Scripps Ranch Schools Committee (SRSC)
Common Core Development
Common Core State Standards (CCSS) were a major focus at the last two meetings of the Schools Committee. Professional development of teachers and principals continued through the school year, with group visits to different schools to observe CCSS teaching techniques. All schools completed the SMARTER Balanced Assessment Consortium (SBAC) tests, the computer-based tests designed to examine the deeper learning in the CCSS.
This year the SBAC testing was a “test of the test” to assess the quality of the questions, not a test of the students, so no scores will be reported. Principals recounted that students were surprised at the difficulty of some of the questions, and that teachers and students encountered technical issues with hardware, software, and bandwidth. All appreciated the test run to be able to identify areas that need to be improved before next year’s testing, which will be reported.
Transitioning from the traditional math pathway to the district’s new CCSS integrated math pathways is ongoing. Middle school students will experience the biggest changes. Marshall Middle School students are being placed into the new courses based on district math placement test results, a student’s previous years’ CST results, current math grades, and teacher assessments to provide the best fit for each student. The new math CCSS pathways provide the opportunity for advanced students to reach calculus by 11th grade, as does the traditional pathway.
State education funding continues to challenge the San Diego Unified School District’s (SDUSD) budget. The governor’s May revision of the budget proposal addressed the improvement in the economy and gave more revenue to education.
However, while districts like SDUSD wanted more funding for CCSS implementation, Transitional Kindergarten, and the Local Control Funding Formula (LCFF)—the new funding system for education—the governor’s May proposal instead used the unanticipated funds to pay down debt and provide a “rainy day” fund.
Of great concern to SDUSD and districts across the state is the governor’s proposal to require them to fund the bulk of the estimated $74 billion pension liability of the California State Teachers’ Retirement System (CalSTRS). Districts would have to increase the pension payments from 8.25% to 19.1% without additional funding to cover the cost.
These pension payments would drain an estimated $170 billion out of schools in the next 30 years. This comes at a time when per-student spending in California is 30% less than the national average and ranks 49th in the country when adjusted for regional cost averages.
The threat to the classroom is real. California schools are still recovering from the recession and receive less funding than they did in 2007–2008. The district continues to spend more than it receives.
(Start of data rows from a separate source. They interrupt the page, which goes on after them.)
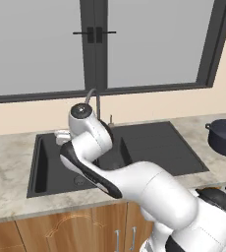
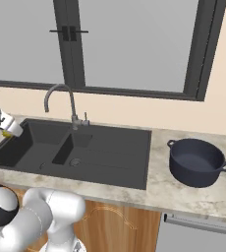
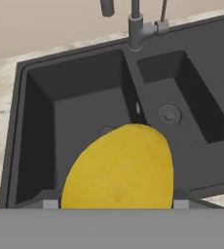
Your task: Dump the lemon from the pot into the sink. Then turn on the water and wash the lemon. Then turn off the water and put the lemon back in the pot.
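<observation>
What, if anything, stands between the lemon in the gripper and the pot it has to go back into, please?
Nothing visible blocks it. The gripper holds the lemon above the sink's left basin. The pot sits open on the counter right of the sink. The faucet stands at the sink's back edge, off that line.

Marbled beige counter [image 2: 164,192] running along the wall under the window, wooden cabinet fronts below its front edge. Black double-basin sink [image 2: 110,170] set into the counter, larger bowl toward the left end, smaller bowl beside it, flat drainboard to the right. Round metal drain in each bowl. Grey gooseneck faucet [image 2: 61,101] mounted at the sink's back edge, between the bowls. Dark blue pot [image 2: 196,162] upright on the counter, right of the sink, apart from it, nothing seen inside.
</observation>
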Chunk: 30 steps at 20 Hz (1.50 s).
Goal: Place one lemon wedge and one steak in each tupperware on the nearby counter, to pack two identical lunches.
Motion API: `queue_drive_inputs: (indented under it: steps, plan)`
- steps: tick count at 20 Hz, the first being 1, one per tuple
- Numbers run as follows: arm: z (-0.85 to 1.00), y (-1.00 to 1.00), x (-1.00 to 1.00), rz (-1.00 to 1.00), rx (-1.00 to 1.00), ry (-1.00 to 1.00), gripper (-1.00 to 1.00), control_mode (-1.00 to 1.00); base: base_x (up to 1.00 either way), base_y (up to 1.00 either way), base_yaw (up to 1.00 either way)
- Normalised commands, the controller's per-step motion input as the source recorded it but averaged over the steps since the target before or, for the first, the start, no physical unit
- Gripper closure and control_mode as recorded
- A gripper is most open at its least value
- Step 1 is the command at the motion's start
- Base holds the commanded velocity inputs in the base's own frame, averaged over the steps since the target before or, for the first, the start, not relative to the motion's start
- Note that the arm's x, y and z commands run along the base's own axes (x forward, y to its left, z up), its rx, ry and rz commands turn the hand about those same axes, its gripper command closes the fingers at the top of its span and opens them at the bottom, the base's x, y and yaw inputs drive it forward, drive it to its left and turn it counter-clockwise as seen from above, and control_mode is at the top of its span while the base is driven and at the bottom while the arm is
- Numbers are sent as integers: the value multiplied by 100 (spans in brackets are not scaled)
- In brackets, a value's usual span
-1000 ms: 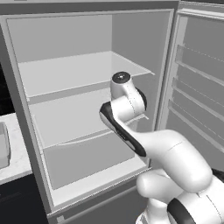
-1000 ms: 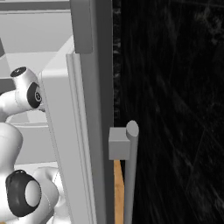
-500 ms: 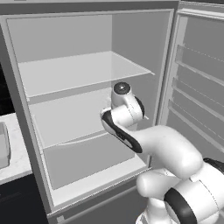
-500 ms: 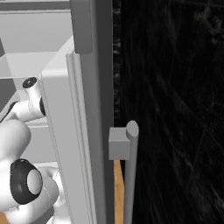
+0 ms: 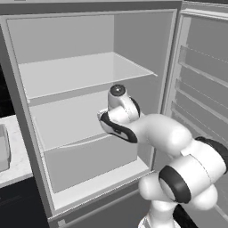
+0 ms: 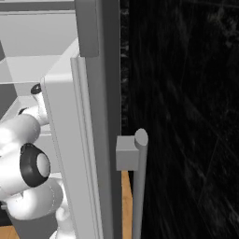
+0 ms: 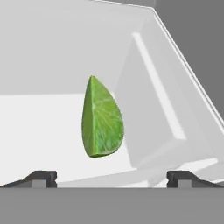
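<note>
A green lemon wedge (image 7: 102, 118) stands on its cut edge on a white fridge shelf (image 7: 39, 131), just ahead of my gripper (image 7: 111, 178) and roughly centred between the tips. The gripper is open, its two dark fingertips (image 7: 41, 177) wide apart with nothing between them. My arm (image 5: 147, 129) reaches into the open fridge at the middle shelf (image 5: 75, 129). One grey tupperware (image 5: 3, 149) sits on the marble counter (image 5: 18, 171) at the far left. The steak is out of view.
The fridge door (image 5: 202, 89) hangs open on the right with ribbed racks. An upper shelf (image 5: 84, 71) lies above my wrist. In the right base view the door's edge (image 6: 88, 163) and its grey handle (image 6: 139, 186) stand close beside the arm.
My wrist has dropped a little and swung left, deeper into the fridge at the middle shelf, and the elbow has folded forward. The jaws have stayed open.
</note>
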Motion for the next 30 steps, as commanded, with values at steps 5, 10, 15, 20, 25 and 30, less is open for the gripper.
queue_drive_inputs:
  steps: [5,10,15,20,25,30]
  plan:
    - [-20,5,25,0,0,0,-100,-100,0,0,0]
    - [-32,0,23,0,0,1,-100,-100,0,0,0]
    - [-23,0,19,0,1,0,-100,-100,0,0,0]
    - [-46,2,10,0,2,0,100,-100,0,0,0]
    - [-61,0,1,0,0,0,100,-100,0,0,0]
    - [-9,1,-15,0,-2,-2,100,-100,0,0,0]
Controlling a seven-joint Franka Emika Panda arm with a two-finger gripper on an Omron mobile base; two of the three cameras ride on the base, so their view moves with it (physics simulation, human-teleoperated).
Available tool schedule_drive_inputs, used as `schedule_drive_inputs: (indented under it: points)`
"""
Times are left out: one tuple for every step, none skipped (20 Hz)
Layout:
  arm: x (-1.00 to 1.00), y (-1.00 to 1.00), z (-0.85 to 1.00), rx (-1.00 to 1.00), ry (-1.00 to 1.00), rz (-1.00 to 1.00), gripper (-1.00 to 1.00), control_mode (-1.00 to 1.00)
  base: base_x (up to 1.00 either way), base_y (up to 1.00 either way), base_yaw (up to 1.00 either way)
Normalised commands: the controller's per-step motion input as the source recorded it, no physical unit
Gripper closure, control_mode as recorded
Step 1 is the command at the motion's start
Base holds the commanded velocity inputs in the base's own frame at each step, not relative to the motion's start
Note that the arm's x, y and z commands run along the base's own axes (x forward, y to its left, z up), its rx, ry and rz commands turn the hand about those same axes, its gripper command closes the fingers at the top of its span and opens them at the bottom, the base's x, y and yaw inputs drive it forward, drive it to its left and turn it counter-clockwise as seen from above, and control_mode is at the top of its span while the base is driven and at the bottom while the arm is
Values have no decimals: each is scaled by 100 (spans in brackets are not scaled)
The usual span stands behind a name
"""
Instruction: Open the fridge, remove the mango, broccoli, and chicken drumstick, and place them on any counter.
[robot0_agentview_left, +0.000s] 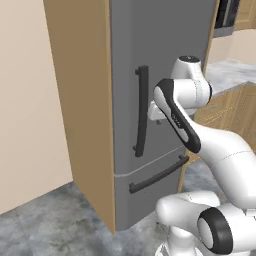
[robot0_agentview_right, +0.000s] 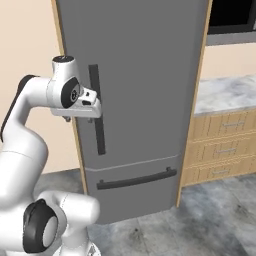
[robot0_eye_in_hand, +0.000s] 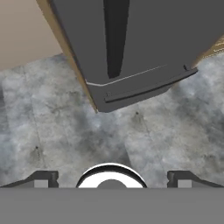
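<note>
The fridge (robot0_agentview_right: 140, 90) stands shut between tan wood side panels, its long black vertical handle (robot0_agentview_right: 97, 109) on the door's left part and the lower drawer (robot0_agentview_right: 135, 192) beneath. The gripper (robot0_agentview_right: 89, 104) hangs just beside that handle at mid-height, jaws spread wide and empty, probably to close around the bar. The counter (robot0_agentview_right: 225, 94) waits to the right.
</note>
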Motion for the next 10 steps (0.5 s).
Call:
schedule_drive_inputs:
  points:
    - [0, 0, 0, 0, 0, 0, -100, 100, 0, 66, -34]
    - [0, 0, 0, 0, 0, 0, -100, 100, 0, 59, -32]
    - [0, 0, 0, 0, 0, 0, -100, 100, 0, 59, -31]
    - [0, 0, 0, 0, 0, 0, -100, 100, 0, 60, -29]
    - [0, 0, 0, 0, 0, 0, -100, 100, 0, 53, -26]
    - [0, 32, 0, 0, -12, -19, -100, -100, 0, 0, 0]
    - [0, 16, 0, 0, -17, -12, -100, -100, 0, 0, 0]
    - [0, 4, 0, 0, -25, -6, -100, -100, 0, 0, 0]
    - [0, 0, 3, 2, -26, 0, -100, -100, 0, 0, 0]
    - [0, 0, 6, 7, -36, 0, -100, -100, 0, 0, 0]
It managed to fill a $115 million budget deficit for 2014–2015 mostly through real estate sales and the LCFF state funds.
Even without the extra CalSTRS payments, SDUSD is anticipating at least a $70 million deficit for 2015–2016, which it hopes to offset by selling all remaining “excess” properties, including sites in use, such as the Education Center. However, the additional payments would cost SDUSD $6.3 million in 2014–2015, growing each year until it reaches about $60 million annually starting in 2020–2021. The district hopes that lobbying by staff, board members, and the public will reduce this burden on students, as the state legislature must vote to approve a state budget.
New Funding Formula
In May the district unveiled its draft Local Control and Accountability Plan (LCAP). This is the new accountability plan that districts must produce every three years under the new funding formula to demonstrate the district’s goals and spending priorities.
Part of the LCAP process requires the district to solicit input from the public. Much of the feedback centered on more concrete goals with metrics—including baseline and target numbers—for greater accountability, more focus on student achievement/outcome in these goals, and greater transparency with respect to expenditures. As of press time, a final LCAP was expected to be approved on June 24.
The Schools Committee thanked Shana Smith, who is “graduating out” of her positions as both committee co-chair and SRHS Foundation president…a position she held with every parent-teacher organization where her daughters attended school. We also congratulated long-time committee member and Scripps Ranch Civic Association representative, Elissa Barber, on her retirement from the district.
Also, the committee would like the community to know that Jerabek and Dingeman elementary schools have new bell times for the fall: Dingeman, 8:30 am–3 pm; and Jerabek, 8:35 am–3:05 pm.
The Schools Committee does not meet during the summer. Regular meetings are on the third Wednesday of the month at 4:30 pm at Marshall Middle School.